A Rua de Santiago estende-se à nossa frente e dá-nos as “boas vindas”. De imediato começamos a ser seduzidos pelas apaixonantes lojas de artesanato regional. No entanto, é na Rua Direita que vislumbramos a maioria dos restaurantes e alojamentos locais. Sem muito demora, chegamos ao Largo Dom Nuno Álvares Pereira, onde estão localizadas alguns pontos de interesse da vila como a Igreja Matriz de Nossa Senhora da Lagoa, a Igreja da Misericórdia e o Pelourinho de Monsaraz.


Mas o mais emblemático é sem dúvida o Castelo! É fácil ficar rendido a tamanha beleza quer da arquitetura quer da paisagem envolvente.


Estar em Monsaraz é quase como tocar o céu. Localizada no alto de uma pequena montanha, Monsaraz domina a planície envolvente e garante a todos quantos a visitam as melhores paisagens sob o Lago do Alqueva. Local privilegiado de amplas paisagens, esta povoação foi escolhida, ao longo dos tempos, por diferentes povos como local de habitação e defesa, dando origem a um belo castelo e às muralhas, que marcam o horizonte e definem a história da região.


Visitar Monsaraz é viajar no tempo e é fácil vaguear pela sua história medieval, fortificada por romanos, visigodos e árabes. As inclinadas ladeiras foram construídas pedra a pedra, garantindo um excelente piso que mantem hoje o testemunho de muitas subidas e descidas, de um rigoroso controlo da chegada de forasteiros e mercadorias.
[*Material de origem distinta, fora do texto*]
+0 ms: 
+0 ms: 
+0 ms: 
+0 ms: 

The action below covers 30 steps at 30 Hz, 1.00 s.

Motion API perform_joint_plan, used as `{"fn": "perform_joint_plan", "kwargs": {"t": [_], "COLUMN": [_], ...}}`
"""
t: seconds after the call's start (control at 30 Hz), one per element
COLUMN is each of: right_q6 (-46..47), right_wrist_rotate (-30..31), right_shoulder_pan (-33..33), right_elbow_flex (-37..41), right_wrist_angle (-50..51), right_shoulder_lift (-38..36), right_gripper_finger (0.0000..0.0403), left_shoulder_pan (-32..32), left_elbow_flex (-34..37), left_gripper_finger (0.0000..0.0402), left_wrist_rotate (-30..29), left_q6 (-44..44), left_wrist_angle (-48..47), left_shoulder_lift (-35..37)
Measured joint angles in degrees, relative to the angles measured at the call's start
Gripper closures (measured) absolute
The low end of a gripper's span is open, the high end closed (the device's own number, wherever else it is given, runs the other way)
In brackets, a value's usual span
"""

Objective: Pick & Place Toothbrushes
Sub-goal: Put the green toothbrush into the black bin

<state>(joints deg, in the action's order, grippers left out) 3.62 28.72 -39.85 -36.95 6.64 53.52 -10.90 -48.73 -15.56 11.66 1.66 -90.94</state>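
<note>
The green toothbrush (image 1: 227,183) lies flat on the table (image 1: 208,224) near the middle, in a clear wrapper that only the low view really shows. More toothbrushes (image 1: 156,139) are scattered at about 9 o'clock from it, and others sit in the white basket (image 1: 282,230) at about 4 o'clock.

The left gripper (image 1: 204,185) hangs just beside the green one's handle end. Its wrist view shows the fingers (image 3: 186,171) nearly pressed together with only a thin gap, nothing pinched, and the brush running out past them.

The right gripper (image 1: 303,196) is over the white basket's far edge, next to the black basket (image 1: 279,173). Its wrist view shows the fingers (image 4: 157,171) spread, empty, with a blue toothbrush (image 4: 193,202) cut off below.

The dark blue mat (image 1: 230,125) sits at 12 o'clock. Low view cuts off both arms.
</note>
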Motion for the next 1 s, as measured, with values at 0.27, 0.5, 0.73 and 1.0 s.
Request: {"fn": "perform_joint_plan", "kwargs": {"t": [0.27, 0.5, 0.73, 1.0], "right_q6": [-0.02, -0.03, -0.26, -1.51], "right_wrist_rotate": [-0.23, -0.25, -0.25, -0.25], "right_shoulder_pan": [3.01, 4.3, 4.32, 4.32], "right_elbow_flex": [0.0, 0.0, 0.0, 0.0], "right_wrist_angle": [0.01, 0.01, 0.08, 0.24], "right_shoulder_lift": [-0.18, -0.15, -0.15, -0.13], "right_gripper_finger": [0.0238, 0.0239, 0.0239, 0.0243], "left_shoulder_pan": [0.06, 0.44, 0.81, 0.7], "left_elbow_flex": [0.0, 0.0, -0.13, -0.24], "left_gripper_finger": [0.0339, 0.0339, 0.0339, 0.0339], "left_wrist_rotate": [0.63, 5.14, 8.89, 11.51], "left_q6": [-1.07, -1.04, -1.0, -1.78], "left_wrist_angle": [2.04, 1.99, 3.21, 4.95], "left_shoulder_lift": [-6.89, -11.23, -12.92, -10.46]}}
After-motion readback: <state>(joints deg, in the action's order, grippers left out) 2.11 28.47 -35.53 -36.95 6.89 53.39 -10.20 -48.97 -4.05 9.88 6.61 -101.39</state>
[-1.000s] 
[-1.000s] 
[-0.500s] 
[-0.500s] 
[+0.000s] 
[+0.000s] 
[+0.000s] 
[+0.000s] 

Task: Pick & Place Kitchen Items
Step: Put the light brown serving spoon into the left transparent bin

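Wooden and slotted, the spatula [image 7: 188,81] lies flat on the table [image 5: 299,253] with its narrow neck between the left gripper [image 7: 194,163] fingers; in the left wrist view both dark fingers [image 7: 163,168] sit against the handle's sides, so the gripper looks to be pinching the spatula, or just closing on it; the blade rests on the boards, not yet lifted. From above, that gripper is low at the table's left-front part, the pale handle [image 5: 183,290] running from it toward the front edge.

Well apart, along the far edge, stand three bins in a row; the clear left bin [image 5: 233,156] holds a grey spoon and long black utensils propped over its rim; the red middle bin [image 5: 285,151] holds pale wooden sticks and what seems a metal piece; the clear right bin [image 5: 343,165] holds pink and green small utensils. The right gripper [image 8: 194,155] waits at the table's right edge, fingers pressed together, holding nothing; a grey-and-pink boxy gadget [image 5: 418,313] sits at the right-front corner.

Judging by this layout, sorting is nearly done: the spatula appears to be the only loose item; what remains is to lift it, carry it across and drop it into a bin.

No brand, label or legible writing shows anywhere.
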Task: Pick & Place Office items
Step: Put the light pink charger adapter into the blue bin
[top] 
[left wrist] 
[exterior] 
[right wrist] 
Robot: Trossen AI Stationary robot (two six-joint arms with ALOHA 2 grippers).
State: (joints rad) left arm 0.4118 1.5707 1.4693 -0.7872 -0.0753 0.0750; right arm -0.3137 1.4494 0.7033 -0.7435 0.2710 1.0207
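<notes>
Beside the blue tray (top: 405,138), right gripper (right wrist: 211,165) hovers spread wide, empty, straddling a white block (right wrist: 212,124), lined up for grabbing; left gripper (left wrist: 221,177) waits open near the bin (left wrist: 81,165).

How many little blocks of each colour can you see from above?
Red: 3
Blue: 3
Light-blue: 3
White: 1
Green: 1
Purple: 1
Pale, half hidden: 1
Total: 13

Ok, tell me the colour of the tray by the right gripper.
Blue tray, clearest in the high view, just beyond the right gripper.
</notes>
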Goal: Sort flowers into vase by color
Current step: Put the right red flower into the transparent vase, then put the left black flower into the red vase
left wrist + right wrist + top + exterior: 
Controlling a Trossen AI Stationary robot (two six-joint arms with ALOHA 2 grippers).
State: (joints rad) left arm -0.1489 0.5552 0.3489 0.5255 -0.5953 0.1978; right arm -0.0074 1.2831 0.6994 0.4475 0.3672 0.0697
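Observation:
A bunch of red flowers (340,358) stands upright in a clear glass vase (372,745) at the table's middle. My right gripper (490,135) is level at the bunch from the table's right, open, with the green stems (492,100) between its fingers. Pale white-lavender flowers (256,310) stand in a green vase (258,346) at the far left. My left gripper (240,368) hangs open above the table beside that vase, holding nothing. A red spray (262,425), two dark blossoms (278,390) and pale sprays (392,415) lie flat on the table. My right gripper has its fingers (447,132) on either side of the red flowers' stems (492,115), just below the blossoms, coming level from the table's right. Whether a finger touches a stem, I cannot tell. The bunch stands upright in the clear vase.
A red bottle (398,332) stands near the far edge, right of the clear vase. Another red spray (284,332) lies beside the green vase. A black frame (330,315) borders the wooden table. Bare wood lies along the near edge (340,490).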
Hoje continuam a ser os acessos privilegiados para todos aqueles que gostam de ter a visão das melhores paisagens circundantes.


As pequenas casas brancas, com os beirais das portas e janelas em xisto, muitas delas adornadas com plantas de muitas cores, dão vontade de ultrapassar e espreitar o que vai para lá daquela portada. A arquitetura dos edifícios em geral, tão própria, tão característica, remete às raízes muçulmanas e são capazes de nos transpor à história de Monsaraz e o que por lá se terá passado há uns bons séculos.


Para visitar Monsaraz não precisamos de carro. Fora das muralhas não faltam parques de estacionamento e acredite: esta é a melhor forma de desfrutar desta pequena vila. Vá, deixe-se apaixonar e que os sonhos dominem a imaginação. Boas viagens!